WASHINGTON - Donald Trump ha annunciato che ordinerà al Pentagono e ad altre agenzie federali di avviare il processo di identificazione e pubblicazione dei documenti governativi relativi ad alieni, UFO e fenomeni aerei non identificati (UAP).
La decisione, comunicata sulla piattaforma Truth Social, giunge dopo giorni di polemiche seguite a dichiarazioni dell’ex presidente Barack Obama.
“Alla luce del grande interesse mostrato, incaricherò il Segretario alla Guerra e i dipartimenti competenti di iniziare il processo di rilascio dei file governativi relativi alla vita extraterrestre e ad altri fenomeni non identificati”, ha scritto Trump, definendo la questione “complessa ma estremamente interessante e importante”.

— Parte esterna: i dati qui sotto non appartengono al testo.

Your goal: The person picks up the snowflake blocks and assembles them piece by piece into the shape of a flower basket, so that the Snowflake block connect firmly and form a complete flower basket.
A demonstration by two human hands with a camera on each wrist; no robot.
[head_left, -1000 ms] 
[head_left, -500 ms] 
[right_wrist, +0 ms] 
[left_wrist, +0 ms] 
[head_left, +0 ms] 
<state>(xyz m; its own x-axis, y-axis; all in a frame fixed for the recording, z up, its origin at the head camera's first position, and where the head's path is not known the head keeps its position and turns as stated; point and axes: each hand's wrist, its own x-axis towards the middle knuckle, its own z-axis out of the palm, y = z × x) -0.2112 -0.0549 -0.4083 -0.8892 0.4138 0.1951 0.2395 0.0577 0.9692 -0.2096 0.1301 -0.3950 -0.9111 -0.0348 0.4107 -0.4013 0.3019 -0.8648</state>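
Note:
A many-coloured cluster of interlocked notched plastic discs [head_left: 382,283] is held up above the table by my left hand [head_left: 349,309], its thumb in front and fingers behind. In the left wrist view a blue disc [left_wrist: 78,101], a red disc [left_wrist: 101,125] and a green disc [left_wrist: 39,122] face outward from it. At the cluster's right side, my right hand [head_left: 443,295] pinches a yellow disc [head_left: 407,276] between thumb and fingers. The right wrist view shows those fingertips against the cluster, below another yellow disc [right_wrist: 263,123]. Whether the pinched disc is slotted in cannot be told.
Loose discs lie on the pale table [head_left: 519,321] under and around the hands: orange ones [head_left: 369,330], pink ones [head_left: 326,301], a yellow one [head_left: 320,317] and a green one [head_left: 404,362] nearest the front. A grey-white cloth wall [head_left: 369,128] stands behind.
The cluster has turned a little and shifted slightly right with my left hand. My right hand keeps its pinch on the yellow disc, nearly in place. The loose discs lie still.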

L’annuncio è stato preceduto da accuse rivolte a Obama, che in un’intervista al podcaster Brian Tyler Cohen aveva dichiarato che “gli alieni sono reali”, precisando però di non averne mai visti e che non sono custoditi nell’Area 51. Il filmato, diventato virale, ha generato milioni di visualizzazioni. Obama ha poi chiarito sui social che, pur ritenendo statisticamente probabile l’esistenza di vita nell’universo, durante la sua presidenza non ha visto prove di contatti extraterrestri.
Interpellato a bordo dell’Air Force One, Trump ha detto di non sapere se gli alieni siano reali, ma ha accusato Obama di aver divulgato informazioni classificate. “Potrei tirarlo fuori dai guai declassificando tutto”, ha dichiarato.
Non è la prima volta che Obama viene sollecitato sull’argomento. Nel 2012 l’attore Will Smith raccontò che, durante una visita alla Casa Bianca, il figlio Jaden chiese al presidente informazioni sugli alieni. Obama avrebbe risposto: “Non posso né confermare né smentire l’esistenza di extraterrestri”, aggiungendo che eventuali riunioni segrete si sarebbero svolte nella Situation Room.
La nuova iniziativa di Trump si inserisce in un contesto in cui negli ultimi anni il governo statunitense ha già riconosciuto l’esistenza di fenomeni aerei non identificati, pubblicando alcuni rapporti del Pentagono senza però confermare alcuna origine extraterrestre.
Resta ora da capire quali documenti verranno effettivamente resi pubblici e con quali modalità. L’amministrazione non ha fornito tempistiche né dettagli sul perimetro della declassificazione.
L’annuncio riaccende un dibattito ciclico nella politica americana, tra richieste di trasparenza, ipotesi speculative e prudenza istituzionale. Per ora, l’unica certezza è l’avvio di un processo che potrebbe portare alla pubblicazione di nuovi materiali, ma senza garanzie su eventuali rivelazioni sensazionali.